ACTIVITY:
Across the entries below, determine how many lines include the word "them". State only the resulting number.

-------- GIVEN INFORMATION

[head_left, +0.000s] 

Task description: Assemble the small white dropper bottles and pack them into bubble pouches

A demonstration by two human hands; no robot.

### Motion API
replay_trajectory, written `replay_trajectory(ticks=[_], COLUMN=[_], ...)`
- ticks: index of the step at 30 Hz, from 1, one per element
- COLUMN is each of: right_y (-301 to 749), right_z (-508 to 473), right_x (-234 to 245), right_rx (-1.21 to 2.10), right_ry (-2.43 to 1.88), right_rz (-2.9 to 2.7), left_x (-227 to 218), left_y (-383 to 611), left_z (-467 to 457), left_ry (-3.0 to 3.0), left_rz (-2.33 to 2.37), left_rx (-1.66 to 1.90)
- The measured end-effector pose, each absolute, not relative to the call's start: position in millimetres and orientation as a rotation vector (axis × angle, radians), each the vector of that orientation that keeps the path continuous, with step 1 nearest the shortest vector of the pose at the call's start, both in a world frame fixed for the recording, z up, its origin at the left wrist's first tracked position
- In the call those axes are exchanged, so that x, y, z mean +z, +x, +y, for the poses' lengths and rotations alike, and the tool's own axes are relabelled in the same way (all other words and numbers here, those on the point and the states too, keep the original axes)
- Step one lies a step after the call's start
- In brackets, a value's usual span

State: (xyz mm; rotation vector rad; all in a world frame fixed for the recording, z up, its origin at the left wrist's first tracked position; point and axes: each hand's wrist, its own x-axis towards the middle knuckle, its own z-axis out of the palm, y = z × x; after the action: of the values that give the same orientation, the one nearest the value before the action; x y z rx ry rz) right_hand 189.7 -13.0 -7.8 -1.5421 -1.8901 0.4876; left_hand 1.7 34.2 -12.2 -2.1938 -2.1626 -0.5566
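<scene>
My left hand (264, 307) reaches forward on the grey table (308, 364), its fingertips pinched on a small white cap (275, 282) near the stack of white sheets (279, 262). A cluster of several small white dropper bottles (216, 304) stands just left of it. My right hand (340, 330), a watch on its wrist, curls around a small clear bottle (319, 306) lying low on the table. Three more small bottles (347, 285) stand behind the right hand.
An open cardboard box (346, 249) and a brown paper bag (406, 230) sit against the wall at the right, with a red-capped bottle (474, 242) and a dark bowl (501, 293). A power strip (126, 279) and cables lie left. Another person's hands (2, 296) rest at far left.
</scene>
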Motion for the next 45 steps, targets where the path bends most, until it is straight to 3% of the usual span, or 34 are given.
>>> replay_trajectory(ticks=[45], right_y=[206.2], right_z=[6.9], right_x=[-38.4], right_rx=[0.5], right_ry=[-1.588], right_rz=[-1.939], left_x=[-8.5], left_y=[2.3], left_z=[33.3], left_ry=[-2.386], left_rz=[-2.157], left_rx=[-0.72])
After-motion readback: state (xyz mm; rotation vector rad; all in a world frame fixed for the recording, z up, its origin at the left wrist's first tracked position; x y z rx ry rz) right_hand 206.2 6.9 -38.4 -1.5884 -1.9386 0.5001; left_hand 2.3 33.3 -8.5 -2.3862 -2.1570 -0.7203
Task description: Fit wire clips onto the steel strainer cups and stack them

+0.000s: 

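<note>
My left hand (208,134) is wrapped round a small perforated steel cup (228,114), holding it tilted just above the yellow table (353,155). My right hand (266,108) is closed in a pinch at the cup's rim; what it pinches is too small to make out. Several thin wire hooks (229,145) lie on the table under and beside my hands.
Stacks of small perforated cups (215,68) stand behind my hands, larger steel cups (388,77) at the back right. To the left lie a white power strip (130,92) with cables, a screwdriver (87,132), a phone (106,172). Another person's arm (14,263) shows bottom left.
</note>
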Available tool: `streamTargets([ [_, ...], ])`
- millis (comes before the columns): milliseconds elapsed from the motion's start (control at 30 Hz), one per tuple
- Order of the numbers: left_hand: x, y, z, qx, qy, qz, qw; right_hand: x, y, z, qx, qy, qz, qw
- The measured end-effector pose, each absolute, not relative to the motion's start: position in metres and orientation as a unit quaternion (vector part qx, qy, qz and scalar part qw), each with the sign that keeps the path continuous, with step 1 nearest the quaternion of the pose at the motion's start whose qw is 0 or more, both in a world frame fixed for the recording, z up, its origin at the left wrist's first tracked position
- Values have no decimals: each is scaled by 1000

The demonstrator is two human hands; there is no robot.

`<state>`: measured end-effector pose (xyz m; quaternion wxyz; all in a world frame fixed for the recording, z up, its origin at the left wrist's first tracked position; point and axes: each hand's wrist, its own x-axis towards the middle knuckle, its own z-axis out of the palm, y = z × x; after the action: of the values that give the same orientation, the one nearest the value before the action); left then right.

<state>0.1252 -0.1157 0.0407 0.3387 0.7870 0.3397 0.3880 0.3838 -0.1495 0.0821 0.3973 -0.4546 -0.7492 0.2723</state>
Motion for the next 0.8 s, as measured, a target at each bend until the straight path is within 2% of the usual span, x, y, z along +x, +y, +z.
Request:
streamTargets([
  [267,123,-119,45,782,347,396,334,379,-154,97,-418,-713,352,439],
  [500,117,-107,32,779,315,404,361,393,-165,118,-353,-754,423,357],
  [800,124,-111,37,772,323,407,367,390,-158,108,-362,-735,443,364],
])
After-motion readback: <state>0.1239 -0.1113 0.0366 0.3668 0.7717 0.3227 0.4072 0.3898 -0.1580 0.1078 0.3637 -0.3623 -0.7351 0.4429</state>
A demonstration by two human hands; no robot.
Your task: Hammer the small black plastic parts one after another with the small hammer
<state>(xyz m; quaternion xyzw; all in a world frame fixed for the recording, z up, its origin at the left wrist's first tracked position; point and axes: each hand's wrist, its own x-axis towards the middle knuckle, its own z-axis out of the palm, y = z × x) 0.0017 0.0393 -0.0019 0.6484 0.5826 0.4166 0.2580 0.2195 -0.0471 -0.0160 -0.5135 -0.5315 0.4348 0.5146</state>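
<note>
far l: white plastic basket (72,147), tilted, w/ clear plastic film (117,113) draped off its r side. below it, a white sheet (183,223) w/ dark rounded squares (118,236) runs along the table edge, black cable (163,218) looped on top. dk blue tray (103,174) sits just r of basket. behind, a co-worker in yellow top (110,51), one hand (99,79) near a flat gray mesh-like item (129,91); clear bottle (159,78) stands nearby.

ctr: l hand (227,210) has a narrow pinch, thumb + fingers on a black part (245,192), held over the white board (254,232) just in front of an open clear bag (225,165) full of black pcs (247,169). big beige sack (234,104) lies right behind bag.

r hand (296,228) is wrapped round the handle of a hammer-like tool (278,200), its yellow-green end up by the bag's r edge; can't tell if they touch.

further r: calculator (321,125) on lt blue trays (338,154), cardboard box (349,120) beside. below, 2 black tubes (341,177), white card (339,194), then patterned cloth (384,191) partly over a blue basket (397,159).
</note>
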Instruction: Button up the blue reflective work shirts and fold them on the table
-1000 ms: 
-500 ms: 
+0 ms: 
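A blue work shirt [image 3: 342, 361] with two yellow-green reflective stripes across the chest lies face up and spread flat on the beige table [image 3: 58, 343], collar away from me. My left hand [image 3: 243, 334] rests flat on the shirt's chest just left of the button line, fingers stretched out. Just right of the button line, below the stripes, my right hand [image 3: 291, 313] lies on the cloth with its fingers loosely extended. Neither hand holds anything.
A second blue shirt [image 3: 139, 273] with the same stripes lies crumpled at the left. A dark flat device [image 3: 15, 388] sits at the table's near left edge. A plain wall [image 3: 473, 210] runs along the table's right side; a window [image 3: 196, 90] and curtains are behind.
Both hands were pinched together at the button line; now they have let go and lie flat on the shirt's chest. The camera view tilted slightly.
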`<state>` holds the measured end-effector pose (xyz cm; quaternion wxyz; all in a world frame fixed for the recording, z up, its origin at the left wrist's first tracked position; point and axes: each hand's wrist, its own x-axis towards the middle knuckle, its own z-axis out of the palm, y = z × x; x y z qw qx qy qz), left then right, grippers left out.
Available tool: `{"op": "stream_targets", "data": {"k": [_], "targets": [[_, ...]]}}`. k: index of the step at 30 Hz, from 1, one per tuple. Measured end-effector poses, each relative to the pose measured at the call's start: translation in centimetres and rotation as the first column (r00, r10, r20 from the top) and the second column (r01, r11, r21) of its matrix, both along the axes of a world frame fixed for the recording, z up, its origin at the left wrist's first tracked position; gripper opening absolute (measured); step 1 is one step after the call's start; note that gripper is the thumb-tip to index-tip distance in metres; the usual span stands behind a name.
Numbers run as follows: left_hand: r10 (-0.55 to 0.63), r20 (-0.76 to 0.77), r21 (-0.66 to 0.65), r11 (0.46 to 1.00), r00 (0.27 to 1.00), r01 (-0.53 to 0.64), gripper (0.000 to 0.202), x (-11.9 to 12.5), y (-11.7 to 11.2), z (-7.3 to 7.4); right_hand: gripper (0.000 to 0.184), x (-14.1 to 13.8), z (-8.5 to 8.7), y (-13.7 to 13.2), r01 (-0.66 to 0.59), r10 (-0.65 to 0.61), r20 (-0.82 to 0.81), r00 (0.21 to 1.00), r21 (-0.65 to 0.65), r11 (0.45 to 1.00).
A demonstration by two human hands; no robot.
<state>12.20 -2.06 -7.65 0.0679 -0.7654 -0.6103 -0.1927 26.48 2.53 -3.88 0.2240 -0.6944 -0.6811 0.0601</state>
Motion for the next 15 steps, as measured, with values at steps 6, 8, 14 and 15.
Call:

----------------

EXERCISE ANSWER:
3